*Data to use*:
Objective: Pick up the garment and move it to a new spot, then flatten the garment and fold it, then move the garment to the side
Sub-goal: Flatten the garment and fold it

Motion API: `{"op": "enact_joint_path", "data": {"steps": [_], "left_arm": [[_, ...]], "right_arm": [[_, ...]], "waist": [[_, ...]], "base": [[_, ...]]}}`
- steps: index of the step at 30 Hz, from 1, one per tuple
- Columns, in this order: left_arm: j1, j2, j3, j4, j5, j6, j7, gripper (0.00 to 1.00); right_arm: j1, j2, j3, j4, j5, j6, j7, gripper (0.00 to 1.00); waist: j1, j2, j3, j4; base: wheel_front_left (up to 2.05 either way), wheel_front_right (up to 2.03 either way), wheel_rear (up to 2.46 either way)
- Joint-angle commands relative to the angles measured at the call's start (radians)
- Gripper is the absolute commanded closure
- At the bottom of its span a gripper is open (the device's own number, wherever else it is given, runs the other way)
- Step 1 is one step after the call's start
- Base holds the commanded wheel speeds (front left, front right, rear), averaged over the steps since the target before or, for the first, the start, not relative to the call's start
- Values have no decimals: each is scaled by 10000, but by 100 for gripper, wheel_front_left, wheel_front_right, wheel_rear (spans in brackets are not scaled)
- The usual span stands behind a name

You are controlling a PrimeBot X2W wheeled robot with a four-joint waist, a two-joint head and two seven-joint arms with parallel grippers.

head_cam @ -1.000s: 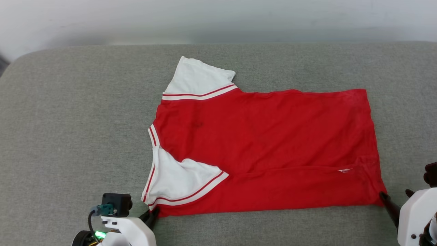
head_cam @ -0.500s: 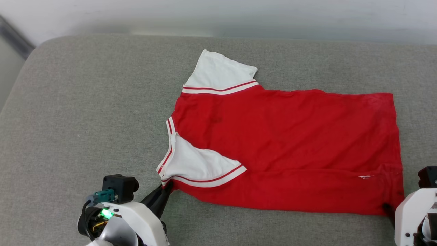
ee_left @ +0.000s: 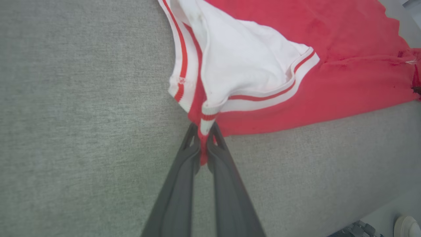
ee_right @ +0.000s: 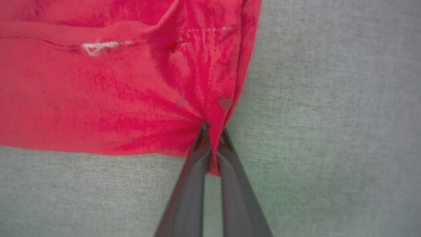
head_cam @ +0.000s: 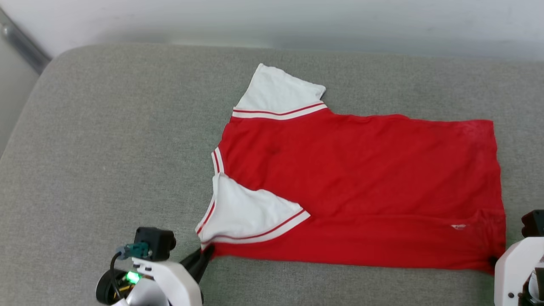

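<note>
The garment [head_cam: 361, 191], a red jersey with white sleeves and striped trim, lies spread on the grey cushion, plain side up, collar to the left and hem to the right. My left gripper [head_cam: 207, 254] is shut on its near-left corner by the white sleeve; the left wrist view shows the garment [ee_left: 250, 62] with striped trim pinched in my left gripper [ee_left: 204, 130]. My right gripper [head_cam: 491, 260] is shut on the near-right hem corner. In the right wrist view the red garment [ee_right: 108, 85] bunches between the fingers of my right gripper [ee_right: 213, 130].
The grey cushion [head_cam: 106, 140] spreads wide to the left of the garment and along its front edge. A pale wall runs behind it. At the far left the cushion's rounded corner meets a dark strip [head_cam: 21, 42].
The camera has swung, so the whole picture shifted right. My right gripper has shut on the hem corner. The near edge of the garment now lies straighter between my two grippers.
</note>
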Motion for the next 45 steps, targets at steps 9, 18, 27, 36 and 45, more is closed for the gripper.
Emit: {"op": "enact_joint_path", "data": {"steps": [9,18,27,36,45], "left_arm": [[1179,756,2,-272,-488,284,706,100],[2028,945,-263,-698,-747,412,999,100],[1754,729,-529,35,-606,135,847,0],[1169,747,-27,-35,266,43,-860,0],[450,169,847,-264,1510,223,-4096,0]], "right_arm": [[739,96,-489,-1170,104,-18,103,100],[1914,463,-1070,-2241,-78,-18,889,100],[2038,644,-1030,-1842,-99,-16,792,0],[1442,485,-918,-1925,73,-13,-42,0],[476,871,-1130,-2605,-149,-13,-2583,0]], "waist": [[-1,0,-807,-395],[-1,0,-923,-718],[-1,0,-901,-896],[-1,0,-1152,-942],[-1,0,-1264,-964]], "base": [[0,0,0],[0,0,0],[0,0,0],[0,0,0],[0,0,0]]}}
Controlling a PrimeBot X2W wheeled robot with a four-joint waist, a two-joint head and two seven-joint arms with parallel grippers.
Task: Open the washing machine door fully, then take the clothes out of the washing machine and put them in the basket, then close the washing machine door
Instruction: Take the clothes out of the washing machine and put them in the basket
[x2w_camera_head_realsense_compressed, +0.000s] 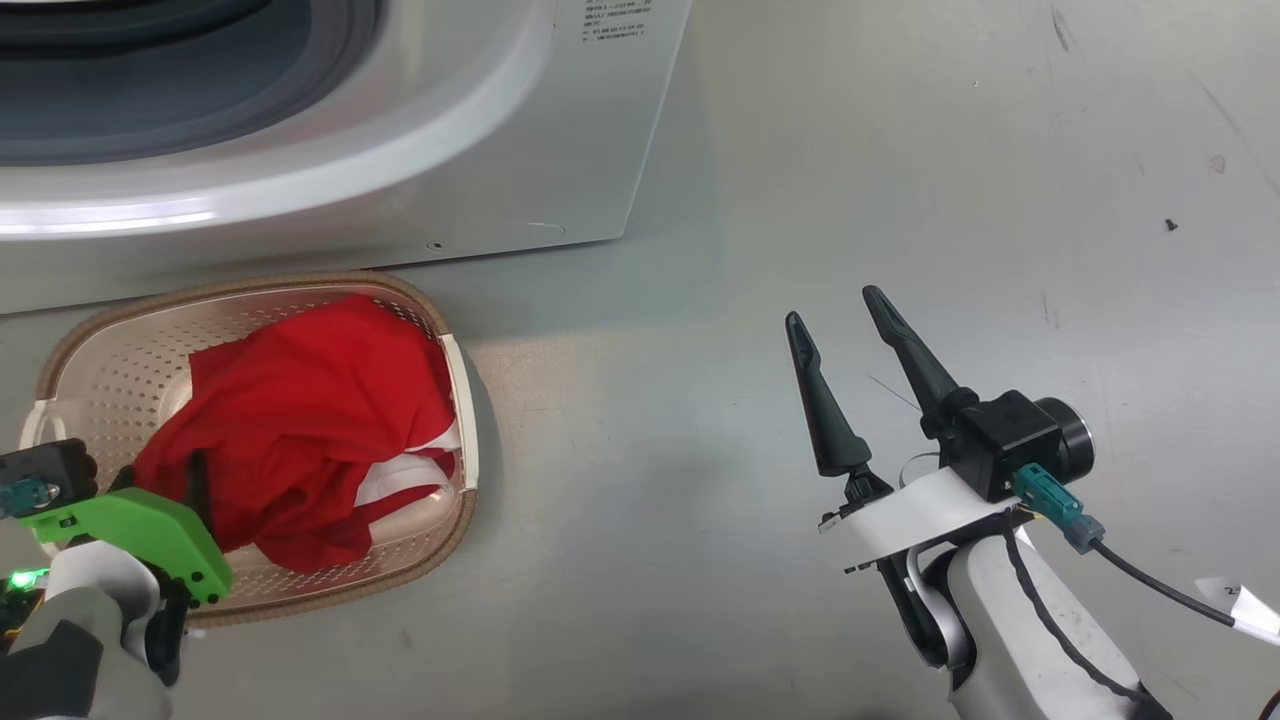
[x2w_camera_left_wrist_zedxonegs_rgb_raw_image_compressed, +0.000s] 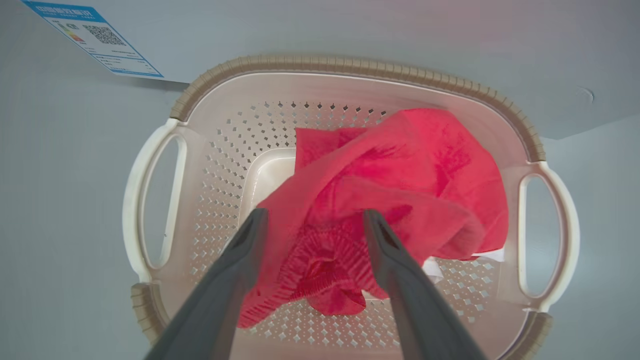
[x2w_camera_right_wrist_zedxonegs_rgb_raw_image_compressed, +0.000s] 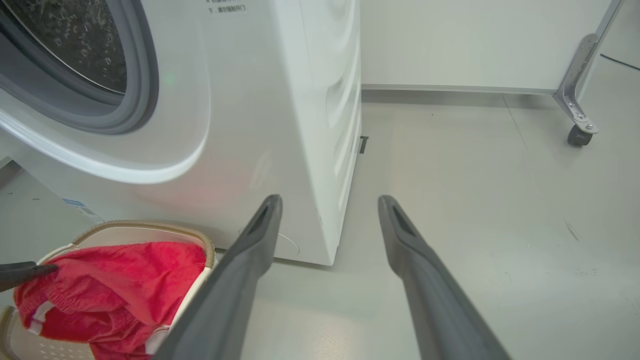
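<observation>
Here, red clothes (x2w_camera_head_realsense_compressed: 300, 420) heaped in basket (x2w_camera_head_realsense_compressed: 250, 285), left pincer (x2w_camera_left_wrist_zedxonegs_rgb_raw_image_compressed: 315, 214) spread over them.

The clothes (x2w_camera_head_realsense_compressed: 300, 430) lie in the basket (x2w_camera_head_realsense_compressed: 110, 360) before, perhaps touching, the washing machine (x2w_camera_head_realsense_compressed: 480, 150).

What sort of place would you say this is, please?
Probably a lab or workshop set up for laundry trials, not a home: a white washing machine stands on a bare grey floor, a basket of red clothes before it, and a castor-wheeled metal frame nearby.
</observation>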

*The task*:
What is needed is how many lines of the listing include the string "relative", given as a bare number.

*Solution to the problem*:
2